Would you restate the entries below word for word, starting at the first line and ending with the one that has "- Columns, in"?
-------- GIVEN DATA --------
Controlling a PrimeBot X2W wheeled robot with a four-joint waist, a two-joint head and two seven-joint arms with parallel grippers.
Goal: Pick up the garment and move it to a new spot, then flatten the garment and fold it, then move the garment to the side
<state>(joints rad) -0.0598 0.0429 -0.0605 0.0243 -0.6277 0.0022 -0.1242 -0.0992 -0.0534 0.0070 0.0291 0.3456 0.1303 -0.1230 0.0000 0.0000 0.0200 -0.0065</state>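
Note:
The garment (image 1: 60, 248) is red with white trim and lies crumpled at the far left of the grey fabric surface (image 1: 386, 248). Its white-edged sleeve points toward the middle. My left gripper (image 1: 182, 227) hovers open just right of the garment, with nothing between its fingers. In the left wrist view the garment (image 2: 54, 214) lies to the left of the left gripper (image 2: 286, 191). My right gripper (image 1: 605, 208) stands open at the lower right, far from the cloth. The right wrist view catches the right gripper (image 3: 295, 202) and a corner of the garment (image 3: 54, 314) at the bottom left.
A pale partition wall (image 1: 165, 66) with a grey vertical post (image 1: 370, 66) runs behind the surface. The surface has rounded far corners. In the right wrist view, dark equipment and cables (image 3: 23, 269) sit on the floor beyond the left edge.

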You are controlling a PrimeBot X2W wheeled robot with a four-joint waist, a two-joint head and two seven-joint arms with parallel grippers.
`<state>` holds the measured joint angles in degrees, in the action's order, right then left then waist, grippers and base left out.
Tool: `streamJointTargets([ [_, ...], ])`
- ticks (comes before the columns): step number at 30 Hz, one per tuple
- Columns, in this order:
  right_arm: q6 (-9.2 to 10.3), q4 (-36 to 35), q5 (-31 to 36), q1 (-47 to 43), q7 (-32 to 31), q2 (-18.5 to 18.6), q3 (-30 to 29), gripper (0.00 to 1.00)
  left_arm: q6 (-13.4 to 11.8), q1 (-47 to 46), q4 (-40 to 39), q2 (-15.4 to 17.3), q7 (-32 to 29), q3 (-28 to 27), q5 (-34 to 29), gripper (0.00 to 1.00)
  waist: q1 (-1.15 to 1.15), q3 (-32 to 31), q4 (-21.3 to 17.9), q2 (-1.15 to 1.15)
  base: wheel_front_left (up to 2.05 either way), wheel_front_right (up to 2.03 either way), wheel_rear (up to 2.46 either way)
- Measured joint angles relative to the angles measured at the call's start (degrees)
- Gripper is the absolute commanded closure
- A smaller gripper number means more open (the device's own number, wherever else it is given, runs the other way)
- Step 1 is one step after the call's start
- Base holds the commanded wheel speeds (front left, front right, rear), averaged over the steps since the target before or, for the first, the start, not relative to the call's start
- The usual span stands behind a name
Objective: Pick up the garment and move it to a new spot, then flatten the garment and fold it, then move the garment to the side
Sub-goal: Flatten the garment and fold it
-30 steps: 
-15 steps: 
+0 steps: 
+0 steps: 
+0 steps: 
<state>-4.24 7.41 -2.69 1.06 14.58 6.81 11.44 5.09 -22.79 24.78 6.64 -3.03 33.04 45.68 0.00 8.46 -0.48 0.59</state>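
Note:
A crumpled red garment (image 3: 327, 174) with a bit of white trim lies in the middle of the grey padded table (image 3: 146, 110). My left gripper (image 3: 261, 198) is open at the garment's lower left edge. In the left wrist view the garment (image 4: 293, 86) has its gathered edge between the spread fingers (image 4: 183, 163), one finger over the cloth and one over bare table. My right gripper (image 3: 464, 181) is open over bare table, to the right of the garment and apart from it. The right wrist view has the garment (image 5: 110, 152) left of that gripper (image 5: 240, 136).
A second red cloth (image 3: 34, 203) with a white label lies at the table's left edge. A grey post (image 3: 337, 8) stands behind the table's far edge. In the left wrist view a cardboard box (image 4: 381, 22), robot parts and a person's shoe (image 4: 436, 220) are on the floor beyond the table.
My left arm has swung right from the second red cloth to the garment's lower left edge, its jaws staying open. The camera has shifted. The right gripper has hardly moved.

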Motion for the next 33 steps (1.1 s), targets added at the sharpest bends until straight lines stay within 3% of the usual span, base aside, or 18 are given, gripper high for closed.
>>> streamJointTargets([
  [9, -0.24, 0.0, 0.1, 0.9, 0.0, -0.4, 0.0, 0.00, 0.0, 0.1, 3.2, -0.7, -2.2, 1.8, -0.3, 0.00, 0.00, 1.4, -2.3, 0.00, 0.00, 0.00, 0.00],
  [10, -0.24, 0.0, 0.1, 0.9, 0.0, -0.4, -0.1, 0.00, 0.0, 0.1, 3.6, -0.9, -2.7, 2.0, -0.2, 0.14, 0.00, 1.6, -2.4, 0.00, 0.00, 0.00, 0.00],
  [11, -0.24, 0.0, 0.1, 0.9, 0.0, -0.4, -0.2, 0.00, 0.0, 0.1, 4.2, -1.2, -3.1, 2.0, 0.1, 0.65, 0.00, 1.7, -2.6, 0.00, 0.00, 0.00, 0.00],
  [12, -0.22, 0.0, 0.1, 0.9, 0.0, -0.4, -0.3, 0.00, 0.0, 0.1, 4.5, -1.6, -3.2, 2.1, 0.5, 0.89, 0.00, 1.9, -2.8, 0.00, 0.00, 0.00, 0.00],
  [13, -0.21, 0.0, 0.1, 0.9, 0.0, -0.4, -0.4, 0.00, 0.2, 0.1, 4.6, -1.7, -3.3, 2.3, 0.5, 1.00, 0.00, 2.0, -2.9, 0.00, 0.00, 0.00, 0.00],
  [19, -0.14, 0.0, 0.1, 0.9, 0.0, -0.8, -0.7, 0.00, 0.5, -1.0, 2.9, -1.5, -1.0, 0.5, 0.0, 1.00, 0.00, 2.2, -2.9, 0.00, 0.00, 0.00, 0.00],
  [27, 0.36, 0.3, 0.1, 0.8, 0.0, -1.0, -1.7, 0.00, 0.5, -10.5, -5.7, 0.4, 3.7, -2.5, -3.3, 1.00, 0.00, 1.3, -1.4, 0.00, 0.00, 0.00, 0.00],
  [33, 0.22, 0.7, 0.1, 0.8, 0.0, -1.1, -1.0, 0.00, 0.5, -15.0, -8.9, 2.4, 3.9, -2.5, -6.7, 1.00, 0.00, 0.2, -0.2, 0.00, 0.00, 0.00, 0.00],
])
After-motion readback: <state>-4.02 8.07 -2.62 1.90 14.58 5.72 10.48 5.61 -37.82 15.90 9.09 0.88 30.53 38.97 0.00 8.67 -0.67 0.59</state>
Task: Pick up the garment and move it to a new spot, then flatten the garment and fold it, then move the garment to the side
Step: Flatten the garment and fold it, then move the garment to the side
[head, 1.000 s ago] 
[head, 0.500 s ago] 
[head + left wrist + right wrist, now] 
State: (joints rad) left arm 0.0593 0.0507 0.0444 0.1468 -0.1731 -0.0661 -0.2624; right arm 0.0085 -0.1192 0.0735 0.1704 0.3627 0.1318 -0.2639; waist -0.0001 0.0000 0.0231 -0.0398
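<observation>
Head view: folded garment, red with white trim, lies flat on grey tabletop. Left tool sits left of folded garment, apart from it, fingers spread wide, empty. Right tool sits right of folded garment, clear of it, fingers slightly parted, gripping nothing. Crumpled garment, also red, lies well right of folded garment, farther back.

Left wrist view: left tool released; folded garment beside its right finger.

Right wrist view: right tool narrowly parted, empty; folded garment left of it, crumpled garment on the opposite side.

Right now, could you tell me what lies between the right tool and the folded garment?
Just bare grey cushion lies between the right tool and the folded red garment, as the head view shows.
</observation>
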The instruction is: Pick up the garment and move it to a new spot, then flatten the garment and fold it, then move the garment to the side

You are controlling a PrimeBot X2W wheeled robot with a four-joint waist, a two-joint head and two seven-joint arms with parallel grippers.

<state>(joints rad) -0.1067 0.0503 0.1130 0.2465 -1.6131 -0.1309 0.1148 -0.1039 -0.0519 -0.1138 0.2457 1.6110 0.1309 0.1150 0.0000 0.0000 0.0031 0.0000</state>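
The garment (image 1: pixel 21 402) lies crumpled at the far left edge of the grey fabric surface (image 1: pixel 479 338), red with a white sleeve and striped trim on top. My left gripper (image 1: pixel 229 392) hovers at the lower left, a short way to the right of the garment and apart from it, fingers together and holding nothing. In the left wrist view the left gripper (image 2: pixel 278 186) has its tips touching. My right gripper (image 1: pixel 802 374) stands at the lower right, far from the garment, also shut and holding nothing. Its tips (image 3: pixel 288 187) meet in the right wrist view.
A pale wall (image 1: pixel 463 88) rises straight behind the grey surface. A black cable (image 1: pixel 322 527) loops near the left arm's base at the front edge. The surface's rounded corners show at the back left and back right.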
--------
ANSWER AREA –
Controlling a PrimeBot X2W wheeled robot with a four-joint waist, a two-joint head and two seven-joint arms with parallel grippers.
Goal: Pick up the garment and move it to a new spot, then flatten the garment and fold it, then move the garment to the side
<state>(joints rad) -0.0598 0.0429 -0.0605 0.0243 -0.6277 0.0022 -0.1242 -0.0992 -0.0534 0.0070 0.0291 0.3456 0.1303 -0.1230 0.0000 0.0000 0.0200 -0.0065</state>
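Note:
The garment (image 1: 60, 248) is red with white trim and lies crumpled at the far left of the grey fabric surface (image 1: 386, 248). Its white-edged sleeve points toward the middle. My left gripper (image 1: 182, 227) hovers open just right of the garment, with nothing between its fingers. In the left wrist view the garment (image 2: 54, 214) lies to the left of the left gripper (image 2: 286, 191). My right gripper (image 1: 605, 208) stands open at the lower right, far from the cloth. The right wrist view catches the right gripper (image 3: 295, 202) and a corner of the garment (image 3: 54, 314) at the bottom left.
A pale partition wall (image 1: 165, 66) with a grey vertical post (image 1: 370, 66) runs behind the surface. The surface has rounded far corners. In the right wrist view, dark equipment and cables (image 3: 23, 269) sit on the floor beyond the left edge.
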
You are controlling a PrimeBot X2W wheeled robot with a four-joint waist, a two-joint head and two seven-joint arms with parallel grippers.
`<state>` holds the measured joint angles in degrees, in the action's order, right then left then waist, grippers and base left out.
Tool: `streamJointTargets([ [_, ...], ])`
- ticks (comes before the columns): step number at 30 Hz, one per tuple
- Columns, in this order:

The exercise is done, with nothing more to add.